How to complete this task | Out of the material that follows, write out exactly the lines from the line with "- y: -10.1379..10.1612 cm" to the line with "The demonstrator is", both ends included, and no others.

-.-.-

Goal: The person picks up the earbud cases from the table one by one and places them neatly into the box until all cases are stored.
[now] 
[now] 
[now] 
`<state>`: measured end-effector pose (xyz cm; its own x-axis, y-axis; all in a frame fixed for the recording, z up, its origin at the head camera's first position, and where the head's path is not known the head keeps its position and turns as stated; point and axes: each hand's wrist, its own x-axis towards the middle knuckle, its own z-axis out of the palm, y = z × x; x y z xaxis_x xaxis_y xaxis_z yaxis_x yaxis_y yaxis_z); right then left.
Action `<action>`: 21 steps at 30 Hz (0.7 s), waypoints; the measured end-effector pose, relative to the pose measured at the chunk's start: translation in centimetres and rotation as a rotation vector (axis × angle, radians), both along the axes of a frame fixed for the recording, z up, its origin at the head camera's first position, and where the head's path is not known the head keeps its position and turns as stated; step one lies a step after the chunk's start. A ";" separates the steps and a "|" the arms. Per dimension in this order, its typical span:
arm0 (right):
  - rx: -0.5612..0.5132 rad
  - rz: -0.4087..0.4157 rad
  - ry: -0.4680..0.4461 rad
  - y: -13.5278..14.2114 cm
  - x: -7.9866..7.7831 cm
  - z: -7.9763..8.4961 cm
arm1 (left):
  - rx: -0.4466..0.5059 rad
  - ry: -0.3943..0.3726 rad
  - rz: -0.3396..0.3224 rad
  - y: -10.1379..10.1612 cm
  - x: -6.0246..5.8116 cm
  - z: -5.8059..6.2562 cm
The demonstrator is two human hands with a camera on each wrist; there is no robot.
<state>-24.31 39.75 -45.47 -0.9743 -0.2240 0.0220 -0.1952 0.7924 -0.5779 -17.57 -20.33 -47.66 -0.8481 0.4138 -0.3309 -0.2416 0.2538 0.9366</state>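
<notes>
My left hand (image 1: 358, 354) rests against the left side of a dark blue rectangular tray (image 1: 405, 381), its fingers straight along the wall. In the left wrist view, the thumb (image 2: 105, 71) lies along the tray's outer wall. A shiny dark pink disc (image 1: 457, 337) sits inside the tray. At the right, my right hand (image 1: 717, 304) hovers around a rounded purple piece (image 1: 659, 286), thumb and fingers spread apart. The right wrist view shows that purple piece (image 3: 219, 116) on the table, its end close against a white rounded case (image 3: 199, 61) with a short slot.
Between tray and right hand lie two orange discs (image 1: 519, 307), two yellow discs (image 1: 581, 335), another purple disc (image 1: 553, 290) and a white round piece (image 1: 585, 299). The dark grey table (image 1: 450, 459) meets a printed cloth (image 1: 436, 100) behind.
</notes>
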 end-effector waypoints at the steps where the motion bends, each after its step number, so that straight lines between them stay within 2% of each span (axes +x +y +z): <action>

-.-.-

Your solution |
  - y: -10.1379..10.1612 cm
  - x: -6.0246..5.8116 cm
  - z: -5.8059..6.2562 cm
The demonstrator is two human hands with a camera on each wrist; there is no robot.

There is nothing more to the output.